После этих слов алтарист отправился прямиком на настоятельскую ниву и, растопырив руки, простоял там, на глазах у прохожих, целых полдня. А когда кто подходил и через резиновую трубку спрашивал, что здесь духовный отец делает, — отвечал:
— Мне мой господин велел воробьев пугать. А что ж еще делать в старости?
Алтарист ходит в сутане, сшитой деревенским портным, в постолах из недубленой кожи, его чаще других приглашают на домашнее пиво, от которого он никогда не отказывается, у всех отведывает, иногда безбожно заговариваясь. От пивка лицо у него багровое, будто окровавленное, все в прыщах, а нос, как дряхлая береза, оброс шишками.
Таким он и появляется в лачуге мастера и, еще не подойдя к больному, заходится кашлем, трясется аж до слез. Пока алтарист достает тряпицу, утирается, мастер уже держит козла за рога [17] , чтобы поскорее отделаться.
Духовный отец вытаскивает резиновую трубочку, садится на кровать к умирающему, один конец трубочки вставляет в свое ухо, другой сует мастеру. Слушает ксендз, подперев рукой подбородок, изредка покашливая. Начинается козлиный торг.
Кажется Девейке — духовный отец насколько глуховат, настолько и подслеповат. Хорошая вышла бы пара с его Аготеле! Причащает он еще хорошо, но соборование получается жидковато: мазанул ксендз елеем не ступни, которые вскоре прикоснутся к травке райских лугов, а где-то у ляжек.
17
Имеется в виду идиоматическое выражение «вести козла на продажу» — исповедоваться. (Прим. переводчика)
— Так чего дрыхнешь, не встаешь? Может, надумал покинуть нас? — заговаривает алтарист, в первый раз всем телом поворачиваясь к больному, будто только теперь заметив его.
— Пойду туда, где лучше, отче.
— Э… апчхи, — чихает ксендз, — лучше!.. А кто тебе сказал, что там лучше? Если можешь, так не ходи, ибо назад уж не вернешься.

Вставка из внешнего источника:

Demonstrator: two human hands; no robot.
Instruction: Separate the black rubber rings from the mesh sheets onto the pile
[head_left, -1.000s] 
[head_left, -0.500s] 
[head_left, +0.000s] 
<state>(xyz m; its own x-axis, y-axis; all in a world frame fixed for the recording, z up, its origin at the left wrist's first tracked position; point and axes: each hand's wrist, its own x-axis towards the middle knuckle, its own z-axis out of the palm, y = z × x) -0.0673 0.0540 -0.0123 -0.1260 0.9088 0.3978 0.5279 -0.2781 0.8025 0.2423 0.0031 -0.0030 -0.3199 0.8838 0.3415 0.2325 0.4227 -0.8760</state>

— Там будет вечное песнопение…
Не успевает мастер выговорить, как алтарист уже перебивает его:
— Ты водку пил?
— Уж очень давно.
— Потому и валяешься. С перцем надо, подогретую… апчхи… — Он снова чихает. — Еще ты не отрухлявел, только упрись покрепче ногами!
Слово за слово мастер втягивает алтариста в разбор вопросов веры, ибо спокойнее отправляться в такой путь, когда знаешь, куда можешь угодить. Девейка удивляет старого ксендза знанием Евангелия, а когда ненароком упоминает про ключи от небесных врат, духовный отец разевает рот:
— Про какой ключ толкуешь? Где ты его отыскал?
— Ключ этот есть в словах Иисуса, сказанных ученикам: и что свяжешь на земле, то будет связано на небесах; и что разрешишь на земле, то будет разрешено на небесах. По мысли Иисуса, царствие небесное должно быть устроено на земле…
— Вижу, ведаешь ты про Иисуса больше его апостолов. — Алтарист вытирает нос огромной тряпицей. — Так не желаешь с землей расставаться?
— Хотел бы я спросить, отче… Как там насчет души — ни запаха, ни воздуха… не пойму никак, что же она такое?
— А песнь? — вопрошает алтарист. — Можешь ли узреть ее воочию?
— Не могу…
— Ну, так чего ты хочешь.
Алтарист выдергивает из рук мастера резиновую трубочку и, распахнув двери, машет ожидающим, дескать, могут они заходить. Будто овечье стадо, набивается в комнату множество женщин, они так и тянутся к ксендзу лобызать руки. Решив, что теперь уж ничто не мешает мастеру аккуратненько представиться, бабы подбадривают его:
— Вот, ты уж как младенчик… Ай, мастер, боженька тебя поджидает. Вот хорошо тебе там будет. Сможешь ангелочкам лавочки сколачивать…
— Скоро и все соседи, все мы там соберемся, — подтягивает другая.
Мастер некоторое время терпеливо переносит их карканье, все раздумывая про песнопения, душу и про то, что хотел этим сказать алтарист, но после того, как он зажмуривается и бабы начинают трогать пальцами его глаза, даже пытаются скрестить ему руки на груди, словно покойнику, Девейка садится в постели, чего не в силах был сделать с самого начала болезни.